Action item –
Restate exactly the lines from the top of the listing below to the line containing "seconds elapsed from"; the remaining lines are not wanted.

Supplied records –
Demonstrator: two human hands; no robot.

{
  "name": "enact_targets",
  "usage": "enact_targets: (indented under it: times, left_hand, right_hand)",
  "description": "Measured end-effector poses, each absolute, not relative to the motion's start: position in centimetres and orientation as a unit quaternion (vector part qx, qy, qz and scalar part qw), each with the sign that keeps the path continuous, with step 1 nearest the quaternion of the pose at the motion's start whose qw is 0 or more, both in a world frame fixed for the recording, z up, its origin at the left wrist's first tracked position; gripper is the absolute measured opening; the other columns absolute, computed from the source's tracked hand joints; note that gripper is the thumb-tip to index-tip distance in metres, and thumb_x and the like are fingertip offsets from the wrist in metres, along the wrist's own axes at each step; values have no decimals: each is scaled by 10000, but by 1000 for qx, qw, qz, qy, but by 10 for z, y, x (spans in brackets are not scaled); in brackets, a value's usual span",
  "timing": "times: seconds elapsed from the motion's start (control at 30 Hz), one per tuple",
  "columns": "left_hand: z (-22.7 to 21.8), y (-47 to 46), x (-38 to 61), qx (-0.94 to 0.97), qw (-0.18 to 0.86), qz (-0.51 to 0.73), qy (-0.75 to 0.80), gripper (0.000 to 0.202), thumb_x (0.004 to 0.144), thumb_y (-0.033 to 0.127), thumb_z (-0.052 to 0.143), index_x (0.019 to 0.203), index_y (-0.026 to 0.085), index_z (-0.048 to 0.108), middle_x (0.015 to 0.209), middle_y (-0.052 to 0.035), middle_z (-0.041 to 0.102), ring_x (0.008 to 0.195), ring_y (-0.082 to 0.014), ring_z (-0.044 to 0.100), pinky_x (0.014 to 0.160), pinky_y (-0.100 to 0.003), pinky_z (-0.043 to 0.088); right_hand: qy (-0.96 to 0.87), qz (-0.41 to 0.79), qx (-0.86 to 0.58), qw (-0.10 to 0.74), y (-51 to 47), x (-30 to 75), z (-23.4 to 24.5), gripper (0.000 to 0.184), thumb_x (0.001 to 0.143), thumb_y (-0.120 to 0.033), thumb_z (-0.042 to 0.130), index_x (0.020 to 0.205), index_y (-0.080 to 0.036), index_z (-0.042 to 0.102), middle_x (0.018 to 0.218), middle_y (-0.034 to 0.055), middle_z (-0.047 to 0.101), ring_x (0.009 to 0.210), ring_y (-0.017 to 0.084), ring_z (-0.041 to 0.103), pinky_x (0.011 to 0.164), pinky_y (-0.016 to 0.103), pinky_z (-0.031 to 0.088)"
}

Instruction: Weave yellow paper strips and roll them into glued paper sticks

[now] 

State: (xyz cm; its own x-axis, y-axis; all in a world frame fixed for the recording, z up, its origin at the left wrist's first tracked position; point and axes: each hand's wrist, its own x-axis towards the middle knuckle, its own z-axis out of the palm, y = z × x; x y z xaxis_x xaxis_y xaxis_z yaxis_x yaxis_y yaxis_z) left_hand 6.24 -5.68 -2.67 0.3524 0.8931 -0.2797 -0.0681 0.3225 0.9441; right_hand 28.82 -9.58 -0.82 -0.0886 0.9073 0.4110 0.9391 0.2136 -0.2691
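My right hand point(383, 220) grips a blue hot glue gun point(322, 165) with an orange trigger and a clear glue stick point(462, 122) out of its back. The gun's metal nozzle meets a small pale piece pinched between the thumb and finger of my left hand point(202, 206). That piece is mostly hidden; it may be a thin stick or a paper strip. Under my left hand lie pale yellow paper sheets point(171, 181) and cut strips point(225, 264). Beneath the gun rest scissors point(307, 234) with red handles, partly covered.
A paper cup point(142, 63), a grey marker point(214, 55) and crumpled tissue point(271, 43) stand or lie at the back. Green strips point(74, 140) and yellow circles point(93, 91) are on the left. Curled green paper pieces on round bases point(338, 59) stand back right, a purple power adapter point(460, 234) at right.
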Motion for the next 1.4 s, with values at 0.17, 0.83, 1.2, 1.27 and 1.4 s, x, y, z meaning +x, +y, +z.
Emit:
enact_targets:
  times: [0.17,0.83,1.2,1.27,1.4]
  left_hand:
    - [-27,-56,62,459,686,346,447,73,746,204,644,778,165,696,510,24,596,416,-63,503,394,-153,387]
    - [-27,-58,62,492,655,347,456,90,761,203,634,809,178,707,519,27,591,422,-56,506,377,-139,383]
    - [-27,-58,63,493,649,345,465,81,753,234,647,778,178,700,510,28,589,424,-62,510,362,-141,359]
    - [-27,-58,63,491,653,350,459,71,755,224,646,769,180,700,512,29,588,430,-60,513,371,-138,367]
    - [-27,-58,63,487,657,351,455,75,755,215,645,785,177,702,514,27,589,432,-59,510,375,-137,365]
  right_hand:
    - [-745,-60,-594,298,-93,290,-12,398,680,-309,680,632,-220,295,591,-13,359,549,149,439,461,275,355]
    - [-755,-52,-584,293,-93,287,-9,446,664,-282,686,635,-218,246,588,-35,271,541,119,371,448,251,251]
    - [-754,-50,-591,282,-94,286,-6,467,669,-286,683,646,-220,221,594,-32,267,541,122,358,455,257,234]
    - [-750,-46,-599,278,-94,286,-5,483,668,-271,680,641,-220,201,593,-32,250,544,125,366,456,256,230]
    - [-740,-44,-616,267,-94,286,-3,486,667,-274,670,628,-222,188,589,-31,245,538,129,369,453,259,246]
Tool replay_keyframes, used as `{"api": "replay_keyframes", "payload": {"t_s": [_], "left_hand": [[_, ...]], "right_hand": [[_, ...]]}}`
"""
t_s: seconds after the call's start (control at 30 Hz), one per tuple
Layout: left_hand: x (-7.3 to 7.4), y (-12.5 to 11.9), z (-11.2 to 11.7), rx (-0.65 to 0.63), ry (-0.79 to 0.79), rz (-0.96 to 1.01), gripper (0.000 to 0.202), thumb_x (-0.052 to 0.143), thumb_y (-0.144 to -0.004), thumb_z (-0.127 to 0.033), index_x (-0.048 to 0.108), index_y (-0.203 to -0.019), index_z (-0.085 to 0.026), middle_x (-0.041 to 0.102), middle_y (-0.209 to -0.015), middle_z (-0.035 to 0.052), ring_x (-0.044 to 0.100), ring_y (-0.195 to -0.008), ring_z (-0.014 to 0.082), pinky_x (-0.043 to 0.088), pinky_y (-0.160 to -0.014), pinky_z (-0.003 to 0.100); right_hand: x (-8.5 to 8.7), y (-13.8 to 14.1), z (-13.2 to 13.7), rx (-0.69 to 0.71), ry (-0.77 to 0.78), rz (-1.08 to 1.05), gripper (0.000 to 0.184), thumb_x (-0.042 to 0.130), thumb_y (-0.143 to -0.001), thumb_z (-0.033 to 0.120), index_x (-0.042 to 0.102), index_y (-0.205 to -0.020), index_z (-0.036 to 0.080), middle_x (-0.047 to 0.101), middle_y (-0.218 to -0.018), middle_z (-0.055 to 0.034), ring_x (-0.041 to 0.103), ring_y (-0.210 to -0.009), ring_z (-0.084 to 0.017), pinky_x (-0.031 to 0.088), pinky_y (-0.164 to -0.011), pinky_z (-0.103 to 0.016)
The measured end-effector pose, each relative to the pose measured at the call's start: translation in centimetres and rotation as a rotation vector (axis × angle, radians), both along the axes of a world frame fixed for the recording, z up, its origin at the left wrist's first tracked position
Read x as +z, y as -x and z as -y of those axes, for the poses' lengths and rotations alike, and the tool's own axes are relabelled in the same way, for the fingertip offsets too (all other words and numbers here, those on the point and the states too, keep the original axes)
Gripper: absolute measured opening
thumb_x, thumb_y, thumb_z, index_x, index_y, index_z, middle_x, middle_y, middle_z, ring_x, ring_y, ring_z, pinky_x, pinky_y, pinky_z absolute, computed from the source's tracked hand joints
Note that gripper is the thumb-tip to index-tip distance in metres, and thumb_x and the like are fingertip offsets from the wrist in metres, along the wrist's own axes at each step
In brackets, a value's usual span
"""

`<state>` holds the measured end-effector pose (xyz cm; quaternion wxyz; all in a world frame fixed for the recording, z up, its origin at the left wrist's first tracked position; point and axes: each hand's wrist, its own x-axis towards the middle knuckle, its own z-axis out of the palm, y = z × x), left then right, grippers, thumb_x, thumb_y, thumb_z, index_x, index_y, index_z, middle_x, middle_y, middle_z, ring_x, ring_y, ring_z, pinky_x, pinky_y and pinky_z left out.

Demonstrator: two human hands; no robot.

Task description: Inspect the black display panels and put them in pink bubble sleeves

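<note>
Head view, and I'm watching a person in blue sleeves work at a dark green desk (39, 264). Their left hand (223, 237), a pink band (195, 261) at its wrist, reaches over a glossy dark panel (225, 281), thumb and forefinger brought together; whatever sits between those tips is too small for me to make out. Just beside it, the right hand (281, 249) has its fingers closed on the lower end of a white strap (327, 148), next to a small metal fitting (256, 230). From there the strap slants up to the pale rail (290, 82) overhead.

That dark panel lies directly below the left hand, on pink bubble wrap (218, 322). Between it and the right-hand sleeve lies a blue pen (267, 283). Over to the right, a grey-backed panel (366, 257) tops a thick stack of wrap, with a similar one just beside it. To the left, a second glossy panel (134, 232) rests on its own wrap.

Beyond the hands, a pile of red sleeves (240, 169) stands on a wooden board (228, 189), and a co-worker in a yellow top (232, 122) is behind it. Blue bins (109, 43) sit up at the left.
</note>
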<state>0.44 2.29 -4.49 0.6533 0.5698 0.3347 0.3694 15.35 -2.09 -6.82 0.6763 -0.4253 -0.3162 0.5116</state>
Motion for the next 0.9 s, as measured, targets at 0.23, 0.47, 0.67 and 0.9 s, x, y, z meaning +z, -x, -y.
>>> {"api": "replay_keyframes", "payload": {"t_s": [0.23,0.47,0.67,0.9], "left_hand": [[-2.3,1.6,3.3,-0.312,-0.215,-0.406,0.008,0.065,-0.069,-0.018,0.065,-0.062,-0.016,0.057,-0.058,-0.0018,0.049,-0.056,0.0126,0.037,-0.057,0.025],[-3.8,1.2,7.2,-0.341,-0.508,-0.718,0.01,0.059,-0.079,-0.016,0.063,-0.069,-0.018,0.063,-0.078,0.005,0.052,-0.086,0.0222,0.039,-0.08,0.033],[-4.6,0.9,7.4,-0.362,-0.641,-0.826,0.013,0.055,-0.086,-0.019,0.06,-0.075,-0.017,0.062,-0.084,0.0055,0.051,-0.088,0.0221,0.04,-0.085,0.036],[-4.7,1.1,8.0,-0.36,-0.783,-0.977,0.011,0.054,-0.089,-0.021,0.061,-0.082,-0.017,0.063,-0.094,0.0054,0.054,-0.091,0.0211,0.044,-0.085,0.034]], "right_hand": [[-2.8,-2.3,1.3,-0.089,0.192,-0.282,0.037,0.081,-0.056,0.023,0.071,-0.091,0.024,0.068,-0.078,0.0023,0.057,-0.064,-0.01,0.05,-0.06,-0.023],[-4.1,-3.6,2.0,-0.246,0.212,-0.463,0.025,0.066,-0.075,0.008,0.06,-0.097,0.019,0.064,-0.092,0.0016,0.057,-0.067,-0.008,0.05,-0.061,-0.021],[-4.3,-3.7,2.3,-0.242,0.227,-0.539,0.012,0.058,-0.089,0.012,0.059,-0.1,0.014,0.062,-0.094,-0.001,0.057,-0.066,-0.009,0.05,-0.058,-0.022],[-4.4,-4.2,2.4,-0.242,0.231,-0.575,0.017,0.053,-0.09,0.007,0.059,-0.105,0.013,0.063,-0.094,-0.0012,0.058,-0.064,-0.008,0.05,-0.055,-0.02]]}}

Solution to this task –
Demonstrator: two human hands; no robot.

{
  "name": "enact_targets",
  "usage": "enact_targets: (indented under it: times, left_hand, right_hand)",
  "description": "Measured end-effector poses, each absolute, not relative to the motion's start: position in centimetres and orientation as a unit quaternion (vector part qx, qy, qz and scalar part qw), each with the sign that keeps the path continuous, with step 1 nearest the quaternion of the pose at the motion's start whose qw is 0 or more, both in a world frame fixed for the recording, z up, its origin at the left wrist's first tracked position; gripper is the absolute measured opening; the other columns absolute, computed from the source's tracked hand joints; note that gripper is the thumb-tip to index-tip distance in metres, and thumb_x and the like are fingertip offsets from the wrist in metres, along the wrist's own axes at each step; values have no decimals: each is scaled by 10000, but by 1000 for qx, qw, qz, qy, but by 10 for z, y, x (spans in brackets are not scaled); in brackets, a value's usual span",
  "timing": "times: seconds elapsed from the motion's start (control at 30 Hz), one per tuple",

With this, there is nothing more to the exercise.